1ª Reunião da Comissão de Igualdade Racial tem presença de movimentos sociais



A OAB-ES realizou a 1ª reunião da Comissão de Igualdade Racial com presença de movimentos sociais e coletivos negros.

Formada por jovens advogados, em especial por mulheres negras, iniciou os trabalhos buscando diálogo com a sociedade em defesa da igualdade racial.

Neste primeiro encontro, estiveram presentes o Movimento Negro Unificado, a Coordenação Nacional da Entidade Negra, a UNEGRO, o Museu Capixaba do Negro, a NEGRADA/UFES, a Esperança Garcia/UFES, a Gerência de Políticas de Promoção da Igualdade Racial do Governo do Estado do Espírito Santo, Instituto Beco das Pretas, FEJUNES.

A Comissão foi instituída pela Ordem em 2020. A reunião foi aberta pelo presidente, Pedro Henrique Henrique Ramos, que agradeceu a presença de todos.
“A Comissão de Igualdade Racial é, antes de mais nada, um local de acolhimento à Advocacia Negra e, principalmente, um espaço de poder que se colocará sempre à disposição dos movimentos sociais no que se refere à promoção da Igualdade Racial. Enquanto negritude nas ruas, deparamo-nos com os nossos irmãos e irmãs sofrendo toda sorte de preconceito, violações e, pior ainda, agressões, e isso não deve ser tolerado. Enquanto advocacia negra, todos os dias enfrentamos nos fóruns, penitenciárias e demais órgãos públicos, o racismo institucional, o que além de absurdo, por estarmos ali na condição de trabalhadores, como qualquer serventuário, é repugnante, pois ainda se impera no Brasil, e em especial no Espírito Santo, a máxima de que “a carne mais barata do mercado é a carne negra,” destacou.



O presidente afirmou ainda que é preciso reconhecer o racismo, assumi-lo e denunciá-lo. “Nesse sentido, a Comissão de Igualdade Racial se manterá vigilante e combativa, dialogando com o Poder Público, com os movimentos sociais, sempre com a intenção de tornar a sociedade um lugar mais justo, fraterno e igual para os nossos irmãos”, registrou.
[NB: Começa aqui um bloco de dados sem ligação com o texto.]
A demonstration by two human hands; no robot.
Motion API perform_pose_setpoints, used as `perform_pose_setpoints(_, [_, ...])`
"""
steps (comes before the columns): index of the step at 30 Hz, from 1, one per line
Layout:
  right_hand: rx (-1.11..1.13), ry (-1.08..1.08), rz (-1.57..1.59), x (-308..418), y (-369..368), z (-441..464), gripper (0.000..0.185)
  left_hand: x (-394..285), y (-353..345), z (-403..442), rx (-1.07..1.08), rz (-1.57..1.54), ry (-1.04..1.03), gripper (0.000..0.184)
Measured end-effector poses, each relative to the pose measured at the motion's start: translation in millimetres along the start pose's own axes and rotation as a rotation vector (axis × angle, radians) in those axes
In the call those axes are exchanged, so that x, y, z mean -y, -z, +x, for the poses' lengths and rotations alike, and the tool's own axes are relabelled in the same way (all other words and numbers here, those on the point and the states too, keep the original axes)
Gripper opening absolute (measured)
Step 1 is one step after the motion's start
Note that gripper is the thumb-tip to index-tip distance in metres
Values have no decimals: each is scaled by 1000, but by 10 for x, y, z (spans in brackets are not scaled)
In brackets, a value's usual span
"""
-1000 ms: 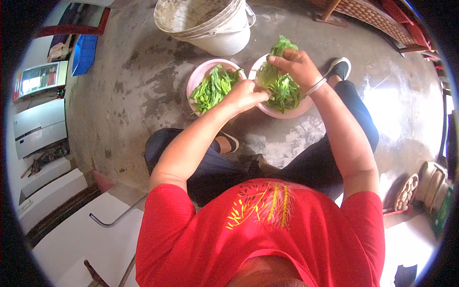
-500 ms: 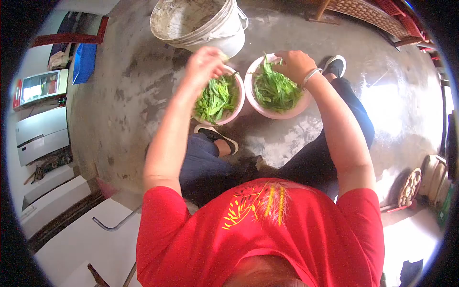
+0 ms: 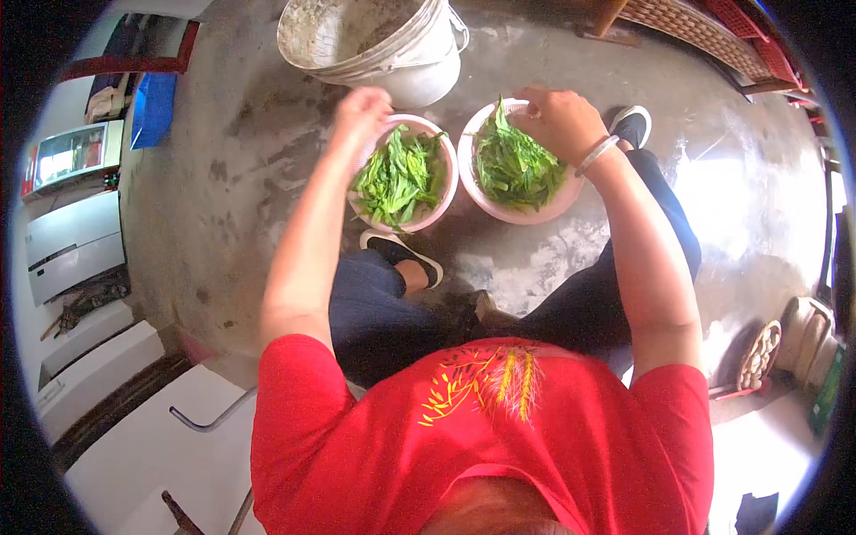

A vice-presidente da Comissão, Carolina Prado, também falou sobre as lutas: “É nosso dever e de todas as mulheres que compõem a comissão fazer algo para mudar o contexto em que vivemos. Existem demandas cujo risco é a própria vida. No Espírito Santo temos o maior índice de violência contra a mulher, isso no Estado que deu origem ao botão do pânico”, informou.